Incident Communication Templates (Copy & Paste)
Use these templates during incidents. Replace placeholders like [service], [impact], and [time].
Industry research on incident response consistently finds that communication lag — the gap between detection and first customer-facing update — is one of the strongest drivers of customer frustration during outages. Based on operational experience at StatusPage.me, teams that pre-write template skeletons before incidents occur publish their first update significantly faster than teams that draft from scratch under pressure.
We are investigating an issue affecting [service]. Customers may see [impact]. Next update by [time].
We have identified the issue affecting [service] and are applying a fix. Next update by [time].
🔴 Investigating (Outage)
We are investigating an issue affecting [service or component]. Customers may see [customer impact]. We are actively reviewing the cause and will share another update by [time].
🟡 Identified
We have identified the cause of the issue affecting [service]. The problem is related to [brief cause or affected system]. We are applying mitigation steps and will share another update by [time].
🔵 Monitoring
We have applied a fix for the issue affecting [service]. Error rates are returning to normal and we are monitoring recovery closely. We will confirm full resolution by [time] unless conditions change.
🟢 Resolved
This incident has been resolved. [Service] has been stable since [time]. We will continue to review the cause internally and publish further detail if needed.
Additional Templates
Partial Outage
We are investigating a partial outage affecting [service]. Some customers may be unable to [task], while other parts of the service remain available. Next update by [time].
Degraded Performance
We are investigating degraded performance affecting [service]. Customers may see slower responses or intermittent delays, but the service remains available for most requests. Next update by [time].
Third-Party Dependency Issue
We are investigating issues affecting [service] caused by an upstream provider problem. We are tracking the provider incident and applying mitigation where possible. Next update by [time].
Example Timeline
| Time | Update |
|---|---|
| 09:04 UTC | Investigating API errors affecting EU traffic |
| 09:14 UTC | Identified failed deploy, rollback started |
| 09:24 UTC | Rollback complete, monitoring recovery |
| 09:39 UTC | Incident resolved |
How to Write Good Incident Updates
- lead with customer impact
- avoid filler like “please bear with us”

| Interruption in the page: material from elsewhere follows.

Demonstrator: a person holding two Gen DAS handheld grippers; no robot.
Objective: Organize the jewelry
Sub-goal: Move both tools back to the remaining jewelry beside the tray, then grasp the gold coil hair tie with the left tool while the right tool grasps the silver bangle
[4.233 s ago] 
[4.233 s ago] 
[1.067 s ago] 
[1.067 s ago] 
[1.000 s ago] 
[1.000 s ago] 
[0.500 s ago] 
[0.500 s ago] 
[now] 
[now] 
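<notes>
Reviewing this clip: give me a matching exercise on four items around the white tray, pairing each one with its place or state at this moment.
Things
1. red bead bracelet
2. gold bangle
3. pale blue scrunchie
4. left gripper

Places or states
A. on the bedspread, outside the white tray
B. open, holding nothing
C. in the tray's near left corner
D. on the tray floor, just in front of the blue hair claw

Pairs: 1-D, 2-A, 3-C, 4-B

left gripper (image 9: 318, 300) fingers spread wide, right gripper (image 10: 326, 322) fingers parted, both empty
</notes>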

- do not speculate on root cause early
- include a next update time
- keep each update short enough to scan quickly
For severity-driven cadence, see Incident severity levels.
How StatusPage.me handles this
Incidents at StatusPage.me are tied directly to your status page, so each update you post in the incident timeline is published to subscribers automatically — email, Slack, and webhook notifications go out without a separate step. You can start an incident from an open monitor alert, which pre-populates the affected component and timestamps the start of the event. The update form keeps things simple: status, message, and the next update time. That structure matches the template pattern above, so your team is not improvising format under pressure.
FAQ
What should every incident update include?
Customer impact, current team action, and the next expected update time.
Should incident updates mention root cause immediately?
Only if the cause is reasonably confirmed. Early updates should focus on impact and response, not speculation.
How long should an incident update be?
Usually one short paragraph is enough. Customers need clarity, not a long internal narrative during the active incident.